## Information shown
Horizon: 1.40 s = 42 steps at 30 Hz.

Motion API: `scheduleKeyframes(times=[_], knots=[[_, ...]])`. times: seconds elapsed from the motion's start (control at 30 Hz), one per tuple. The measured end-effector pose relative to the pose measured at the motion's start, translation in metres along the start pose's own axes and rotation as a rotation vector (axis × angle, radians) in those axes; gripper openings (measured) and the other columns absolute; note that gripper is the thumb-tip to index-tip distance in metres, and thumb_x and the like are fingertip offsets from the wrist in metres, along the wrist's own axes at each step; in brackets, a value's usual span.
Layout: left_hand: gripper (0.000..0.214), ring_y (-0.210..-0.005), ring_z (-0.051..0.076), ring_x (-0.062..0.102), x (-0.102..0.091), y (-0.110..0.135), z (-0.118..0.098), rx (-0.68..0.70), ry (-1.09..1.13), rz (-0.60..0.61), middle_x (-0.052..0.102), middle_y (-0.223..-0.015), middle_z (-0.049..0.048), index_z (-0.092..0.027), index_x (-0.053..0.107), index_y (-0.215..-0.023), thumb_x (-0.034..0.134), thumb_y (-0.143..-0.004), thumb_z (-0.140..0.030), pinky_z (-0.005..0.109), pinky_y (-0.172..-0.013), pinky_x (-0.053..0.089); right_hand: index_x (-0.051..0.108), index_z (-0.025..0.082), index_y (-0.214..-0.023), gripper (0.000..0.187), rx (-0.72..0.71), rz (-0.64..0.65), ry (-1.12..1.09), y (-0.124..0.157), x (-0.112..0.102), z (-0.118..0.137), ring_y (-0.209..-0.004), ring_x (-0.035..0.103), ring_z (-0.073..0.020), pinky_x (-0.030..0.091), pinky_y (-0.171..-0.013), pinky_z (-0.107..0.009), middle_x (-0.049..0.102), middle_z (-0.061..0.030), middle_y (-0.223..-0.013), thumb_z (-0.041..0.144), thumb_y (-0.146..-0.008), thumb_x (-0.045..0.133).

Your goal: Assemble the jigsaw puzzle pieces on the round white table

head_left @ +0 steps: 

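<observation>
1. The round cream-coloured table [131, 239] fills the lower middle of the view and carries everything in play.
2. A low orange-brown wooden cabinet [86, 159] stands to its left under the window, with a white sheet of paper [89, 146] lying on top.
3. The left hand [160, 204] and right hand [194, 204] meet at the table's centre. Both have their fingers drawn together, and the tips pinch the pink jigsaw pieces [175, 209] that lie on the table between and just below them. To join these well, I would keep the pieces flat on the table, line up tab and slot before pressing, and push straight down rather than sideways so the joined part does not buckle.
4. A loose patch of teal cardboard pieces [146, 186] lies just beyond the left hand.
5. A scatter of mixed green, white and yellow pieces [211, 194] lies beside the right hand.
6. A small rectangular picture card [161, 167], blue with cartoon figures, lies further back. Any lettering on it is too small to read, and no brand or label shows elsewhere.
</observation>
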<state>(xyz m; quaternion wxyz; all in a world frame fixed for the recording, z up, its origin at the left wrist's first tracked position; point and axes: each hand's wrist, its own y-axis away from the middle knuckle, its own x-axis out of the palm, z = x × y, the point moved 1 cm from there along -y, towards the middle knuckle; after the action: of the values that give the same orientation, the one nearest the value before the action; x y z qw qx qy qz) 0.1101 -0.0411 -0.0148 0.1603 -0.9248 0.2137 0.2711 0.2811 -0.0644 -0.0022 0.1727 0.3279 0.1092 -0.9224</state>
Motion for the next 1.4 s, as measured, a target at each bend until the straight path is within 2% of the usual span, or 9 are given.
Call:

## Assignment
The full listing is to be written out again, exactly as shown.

## Exercise result
Horizon: 1.40 s = 42 steps at 30 Hz.

Motion API: `scheduleKeyframes(times=[_], knots=[[_, ...]])`. times: seconds elapsed from the motion's start (control at 30 Hz), one per tuple. The measured end-effector pose relative to the pose measured at the motion's start, translation in metres along the start pose's own axes and rotation as a rotation vector (axis × angle, radians) in those axes; gripper openings (measured) and the other columns absolute; note that gripper is the thumb-tip to index-tip distance in metres, and thumb_x and the like are fingertip offsets from the wrist in metres, along the wrist's own axes at each step; in brackets, a value's usual span.
Layout: left_hand: gripper (0.000..0.214), ring_y (-0.210..-0.005), ring_z (-0.051..0.076), ring_x (-0.062..0.102), x (-0.102..0.091), y (-0.110..0.135), z (-0.118..0.098), rx (-0.68..0.70), ry (-1.09..1.13), rz (-0.60..0.61), middle_x (-0.052..0.102), middle_y (-0.223..-0.015), middle_z (-0.049..0.048), index_z (-0.092..0.027), index_x (-0.053..0.107), index_y (-0.215..-0.023), thumb_x (-0.034..0.134), thumb_y (-0.143..-0.004), thumb_z (-0.140..0.030), pinky_z (-0.005..0.109), pinky_y (-0.172..-0.013), pinky_x (-0.053..0.089); right_hand: index_x (-0.051..0.108), index_z (-0.025..0.082), index_y (-0.214..-0.023), gripper (0.000..0.187), rx (-0.72..0.71), rz (-0.64..0.65), ry (-1.12..1.09), y (-0.124..0.157), x (-0.112..0.102), z (-0.118..0.137), ring_y (-0.209..-0.004), ring_x (-0.035..0.103), ring_z (-0.073..0.020), pinky_x (-0.030..0.091), pinky_y (-0.171..-0.013), pinky_z (-0.107..0.009), middle_x (-0.049..0.102), middle_z (-0.061..0.030), middle_y (-0.223..-0.013), thumb_z (-0.041..0.144), thumb_y (-0.146..-0.008), thumb_x (-0.045..0.133).

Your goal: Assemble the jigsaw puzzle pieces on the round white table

head_left @ +0 steps: 

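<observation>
1. The round cream-coloured table [131, 239] fills the lower middle of the view and carries everything in play.
2. A low orange-brown wooden cabinet [86, 159] stands to its left under the window, with a white sheet of paper [89, 146] lying on top.
3. The left hand [160, 204] and right hand [194, 204] meet at the table's centre. Both have their fingers drawn together, and the tips pinch the pink jigsaw pieces [175, 209] that lie on the table between and just below them. To join these well, I would keep the pieces flat on the table, line up tab and slot before pressing, and push straight down rather than sideways so the joined part does not buckle.
4. A loose patch of teal cardboard pieces [146, 186] lies just beyond the left hand.
5. A scatter of mixed green, white and yellow pieces [211, 194] lies beside the right hand.
6. A small rectangular picture card [161, 167], blue with cartoon figures, lies further back. Any lettering on it is too small to read, and no brand or label shows elsewhere.
</observation>
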<state>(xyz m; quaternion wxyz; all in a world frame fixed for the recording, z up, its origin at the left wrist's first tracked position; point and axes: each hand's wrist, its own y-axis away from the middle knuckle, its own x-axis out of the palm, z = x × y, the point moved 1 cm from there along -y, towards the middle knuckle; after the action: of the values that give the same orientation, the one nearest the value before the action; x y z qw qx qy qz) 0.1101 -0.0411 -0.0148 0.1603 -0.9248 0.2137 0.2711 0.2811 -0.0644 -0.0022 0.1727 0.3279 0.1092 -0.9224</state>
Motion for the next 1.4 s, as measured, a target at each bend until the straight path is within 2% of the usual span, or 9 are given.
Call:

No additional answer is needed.